| What you should do |
Two lines below mark the span: the one containing "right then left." and the one containing "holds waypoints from". Set down both, plus every line between, exactly as they stand, and nothing else.

| Records |
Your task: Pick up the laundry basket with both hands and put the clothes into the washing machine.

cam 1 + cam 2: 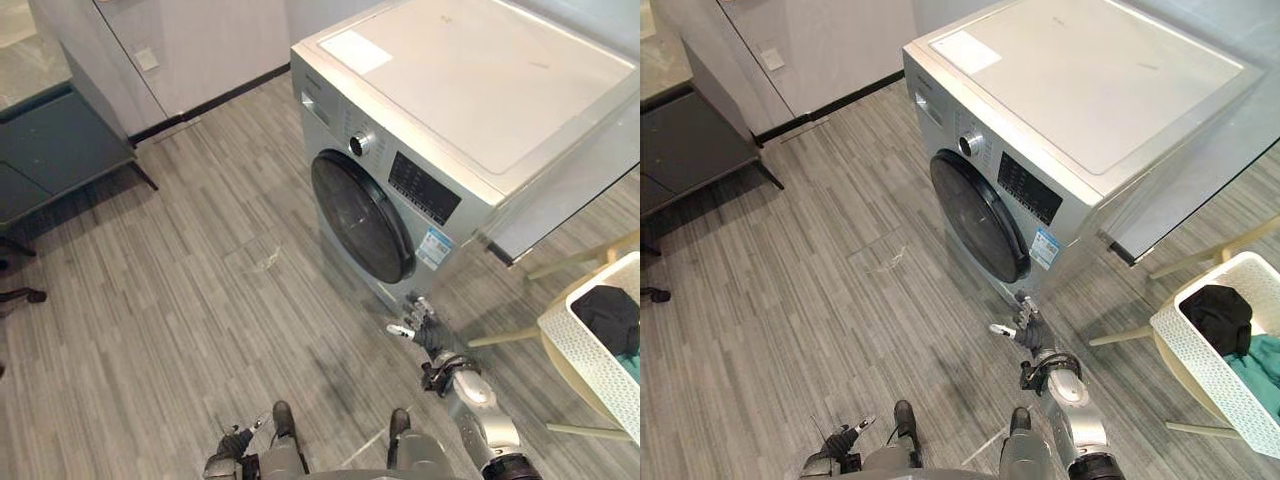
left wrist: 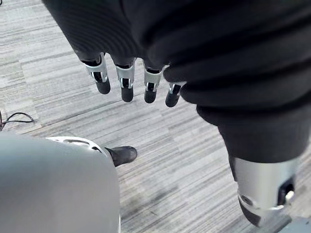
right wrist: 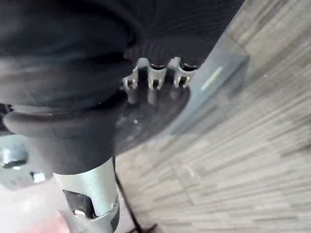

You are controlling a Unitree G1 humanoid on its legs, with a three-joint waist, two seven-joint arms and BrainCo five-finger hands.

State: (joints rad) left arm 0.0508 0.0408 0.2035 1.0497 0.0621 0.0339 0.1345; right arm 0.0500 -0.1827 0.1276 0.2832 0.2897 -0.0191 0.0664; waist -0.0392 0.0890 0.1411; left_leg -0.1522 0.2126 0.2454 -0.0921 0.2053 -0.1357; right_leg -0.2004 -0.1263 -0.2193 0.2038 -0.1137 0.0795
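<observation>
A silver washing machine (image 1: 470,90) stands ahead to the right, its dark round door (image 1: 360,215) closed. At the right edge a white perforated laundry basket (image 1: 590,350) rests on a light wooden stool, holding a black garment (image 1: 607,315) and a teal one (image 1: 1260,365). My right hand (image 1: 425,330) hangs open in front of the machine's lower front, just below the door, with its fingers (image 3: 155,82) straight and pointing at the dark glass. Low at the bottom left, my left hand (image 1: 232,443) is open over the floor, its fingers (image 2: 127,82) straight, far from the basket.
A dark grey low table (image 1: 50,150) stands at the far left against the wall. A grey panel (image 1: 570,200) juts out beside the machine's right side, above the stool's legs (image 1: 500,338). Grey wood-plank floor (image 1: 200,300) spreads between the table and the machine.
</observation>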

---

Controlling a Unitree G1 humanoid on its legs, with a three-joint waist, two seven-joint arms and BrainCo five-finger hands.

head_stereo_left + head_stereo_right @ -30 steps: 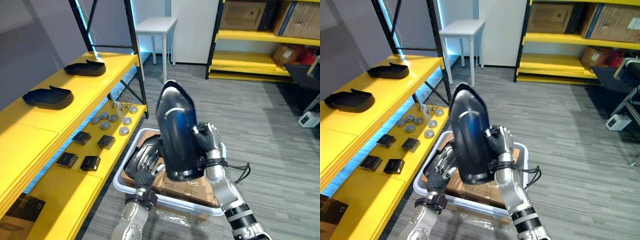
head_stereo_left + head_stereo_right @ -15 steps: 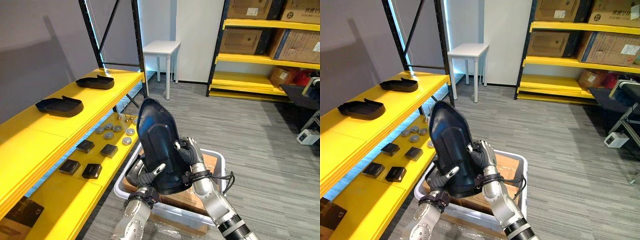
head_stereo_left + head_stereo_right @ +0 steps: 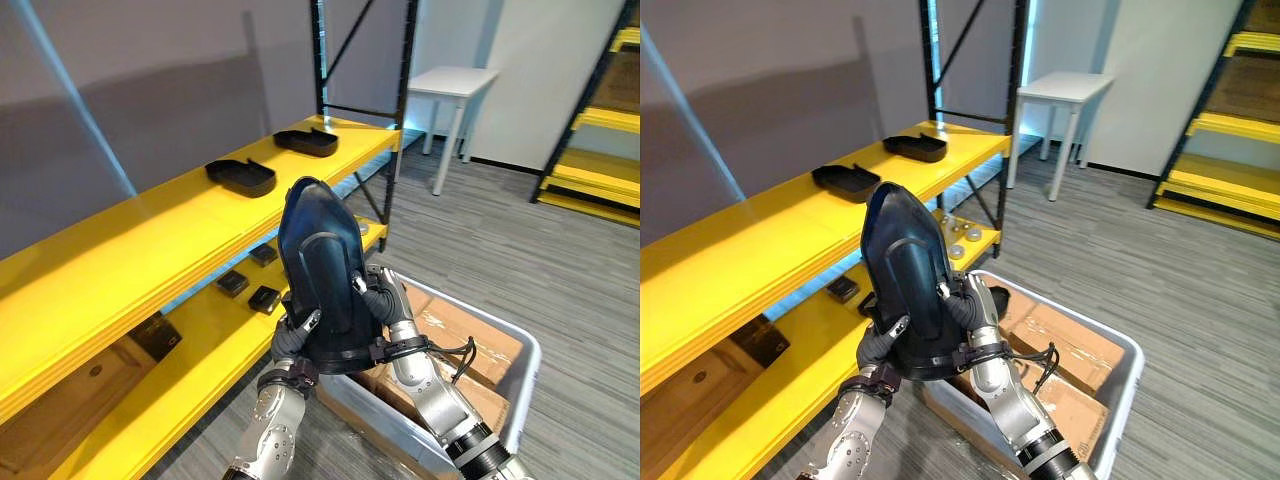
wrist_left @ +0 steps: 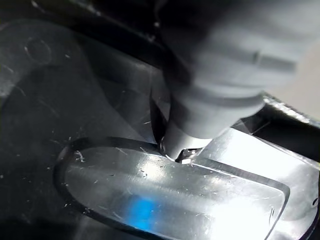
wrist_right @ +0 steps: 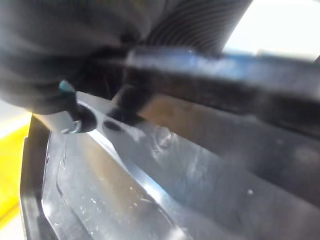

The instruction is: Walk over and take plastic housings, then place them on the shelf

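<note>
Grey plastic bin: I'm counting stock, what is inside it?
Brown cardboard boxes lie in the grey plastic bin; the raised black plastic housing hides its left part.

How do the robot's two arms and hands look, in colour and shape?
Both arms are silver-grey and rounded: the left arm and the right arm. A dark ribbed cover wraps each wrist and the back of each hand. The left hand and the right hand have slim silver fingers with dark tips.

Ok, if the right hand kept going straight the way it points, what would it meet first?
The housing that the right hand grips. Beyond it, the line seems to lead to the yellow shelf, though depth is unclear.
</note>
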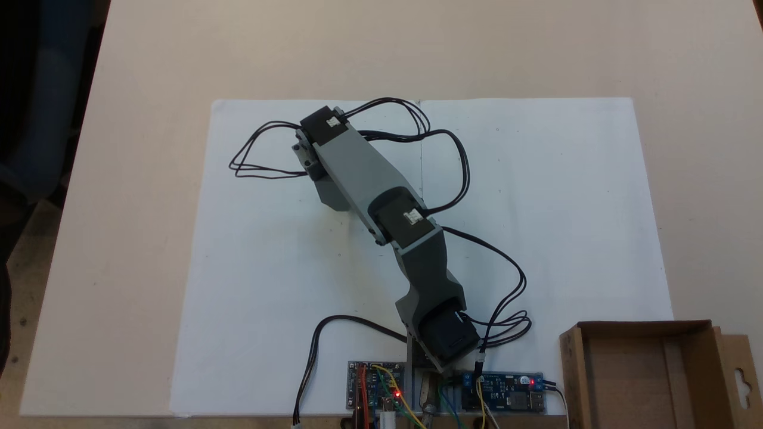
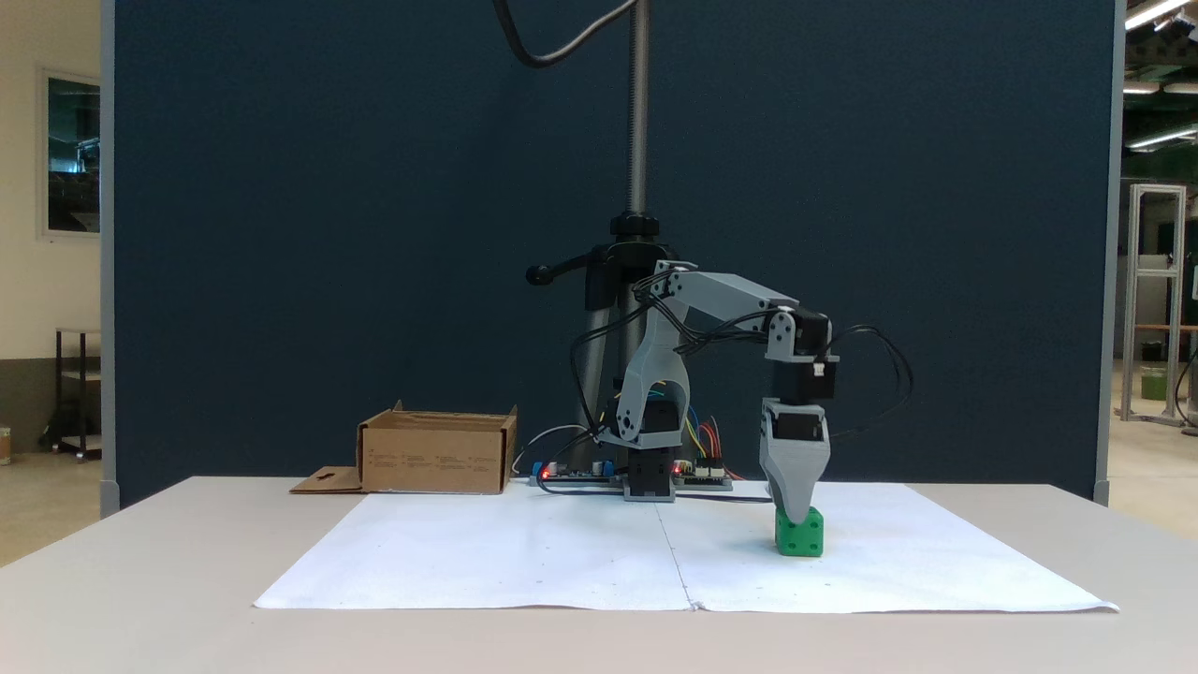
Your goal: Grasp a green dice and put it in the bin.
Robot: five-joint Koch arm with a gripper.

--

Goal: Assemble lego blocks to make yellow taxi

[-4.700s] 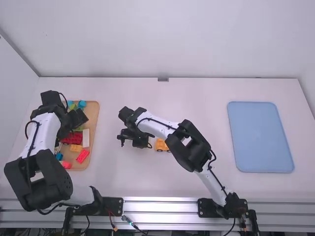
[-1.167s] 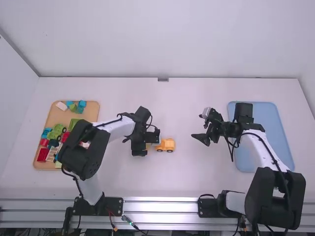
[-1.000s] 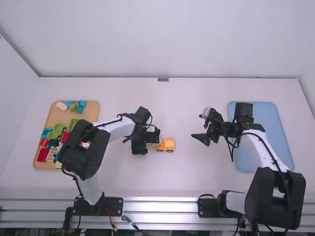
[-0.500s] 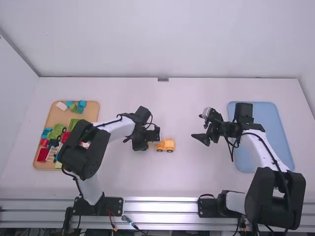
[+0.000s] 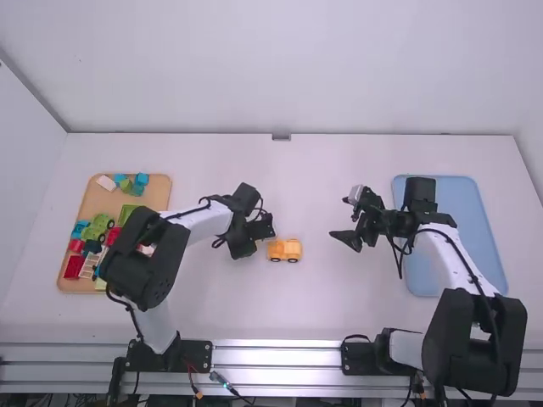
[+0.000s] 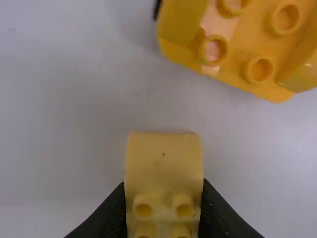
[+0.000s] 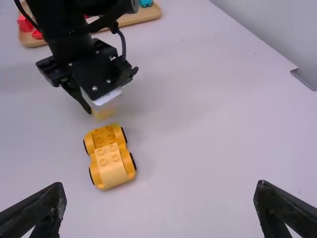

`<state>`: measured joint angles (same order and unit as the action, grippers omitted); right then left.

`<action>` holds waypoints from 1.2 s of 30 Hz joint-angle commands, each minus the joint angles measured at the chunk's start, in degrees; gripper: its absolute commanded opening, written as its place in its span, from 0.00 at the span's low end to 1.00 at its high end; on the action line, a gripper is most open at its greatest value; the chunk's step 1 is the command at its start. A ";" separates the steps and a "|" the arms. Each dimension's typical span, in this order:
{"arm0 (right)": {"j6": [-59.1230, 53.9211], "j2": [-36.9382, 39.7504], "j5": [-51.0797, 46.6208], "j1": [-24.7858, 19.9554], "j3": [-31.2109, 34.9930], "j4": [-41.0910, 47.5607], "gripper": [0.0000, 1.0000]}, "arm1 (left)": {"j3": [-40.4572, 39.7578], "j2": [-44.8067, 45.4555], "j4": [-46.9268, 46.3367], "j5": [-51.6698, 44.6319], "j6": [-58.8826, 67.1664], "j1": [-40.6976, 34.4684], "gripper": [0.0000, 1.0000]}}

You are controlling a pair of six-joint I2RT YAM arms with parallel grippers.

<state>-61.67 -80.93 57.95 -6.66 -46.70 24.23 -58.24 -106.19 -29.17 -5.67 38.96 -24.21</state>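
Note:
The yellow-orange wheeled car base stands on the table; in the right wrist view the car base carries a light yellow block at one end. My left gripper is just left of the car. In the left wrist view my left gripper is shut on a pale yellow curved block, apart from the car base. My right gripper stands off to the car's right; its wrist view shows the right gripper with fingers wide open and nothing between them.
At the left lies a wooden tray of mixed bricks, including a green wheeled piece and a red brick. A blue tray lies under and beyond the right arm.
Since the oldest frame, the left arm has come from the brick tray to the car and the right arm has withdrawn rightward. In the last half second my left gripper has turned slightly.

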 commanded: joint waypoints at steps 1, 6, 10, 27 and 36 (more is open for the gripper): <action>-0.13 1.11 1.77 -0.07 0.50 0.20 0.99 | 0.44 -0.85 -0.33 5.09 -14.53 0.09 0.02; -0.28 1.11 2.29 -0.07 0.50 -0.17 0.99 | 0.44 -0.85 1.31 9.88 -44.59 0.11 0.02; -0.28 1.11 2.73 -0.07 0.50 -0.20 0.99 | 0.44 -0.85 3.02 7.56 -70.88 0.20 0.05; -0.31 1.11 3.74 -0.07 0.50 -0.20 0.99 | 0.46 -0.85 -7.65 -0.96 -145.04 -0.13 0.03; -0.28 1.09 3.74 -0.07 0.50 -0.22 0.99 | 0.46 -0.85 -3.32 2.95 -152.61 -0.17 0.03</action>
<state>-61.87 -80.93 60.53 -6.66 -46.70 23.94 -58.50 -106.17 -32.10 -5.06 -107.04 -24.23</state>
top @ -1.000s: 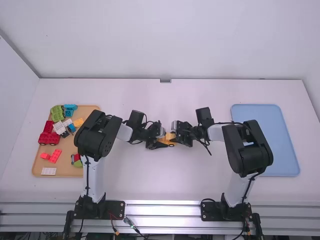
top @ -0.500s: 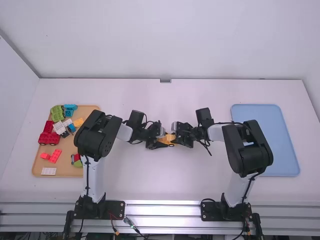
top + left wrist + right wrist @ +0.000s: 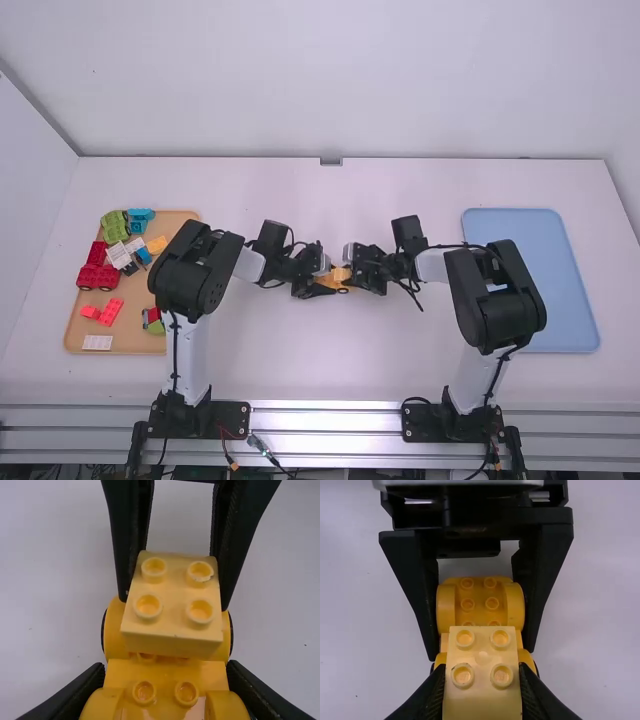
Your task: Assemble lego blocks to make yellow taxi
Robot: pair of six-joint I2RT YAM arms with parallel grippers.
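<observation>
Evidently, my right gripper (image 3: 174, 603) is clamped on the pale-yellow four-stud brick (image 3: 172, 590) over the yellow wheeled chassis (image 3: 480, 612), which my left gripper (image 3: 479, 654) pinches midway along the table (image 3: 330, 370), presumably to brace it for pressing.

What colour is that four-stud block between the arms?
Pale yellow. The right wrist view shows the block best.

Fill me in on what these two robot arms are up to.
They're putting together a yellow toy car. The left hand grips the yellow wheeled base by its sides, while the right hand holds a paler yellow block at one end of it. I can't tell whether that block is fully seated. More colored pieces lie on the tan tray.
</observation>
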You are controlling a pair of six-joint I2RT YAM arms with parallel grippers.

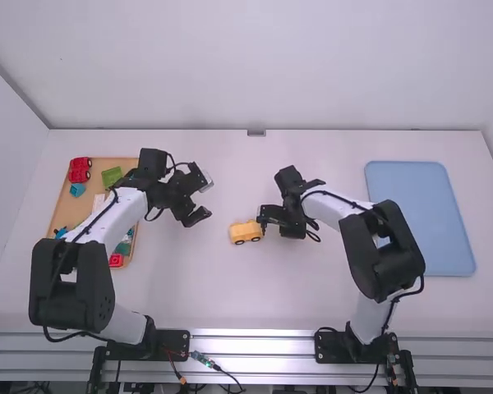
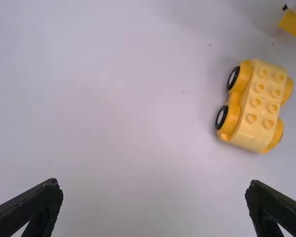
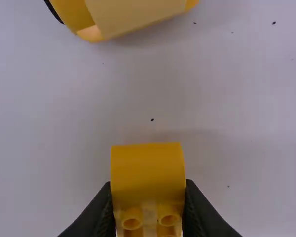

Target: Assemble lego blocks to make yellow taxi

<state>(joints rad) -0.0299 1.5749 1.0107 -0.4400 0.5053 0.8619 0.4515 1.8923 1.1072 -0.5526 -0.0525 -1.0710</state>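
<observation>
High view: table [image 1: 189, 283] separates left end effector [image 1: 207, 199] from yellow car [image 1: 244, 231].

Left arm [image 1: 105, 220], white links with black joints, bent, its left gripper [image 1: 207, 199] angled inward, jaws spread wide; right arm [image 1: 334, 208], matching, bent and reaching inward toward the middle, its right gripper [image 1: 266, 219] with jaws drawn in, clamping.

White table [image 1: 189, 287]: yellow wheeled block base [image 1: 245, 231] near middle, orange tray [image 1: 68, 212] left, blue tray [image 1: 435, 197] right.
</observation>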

| Problem solution |
`<state>`: measured joint angles (same order and unit as the action, grippers omitted); right then left.

`<action>` holds waypoints from 1.2 s of 30 Hz joint-angle commands, each minus the joint angles measured at the chunk's start, in degrees; gripper: its absolute commanded opening, written as its place in its span, from 0.00 at the span's low end to 1.00 at its high end; on the action line, a gripper is most open at its greatest value; the chunk's step 1 is the command at its start. A ";" separates the steps and a "|" the arms. Each dimension's typical span, in this order:

The exercise is now finished.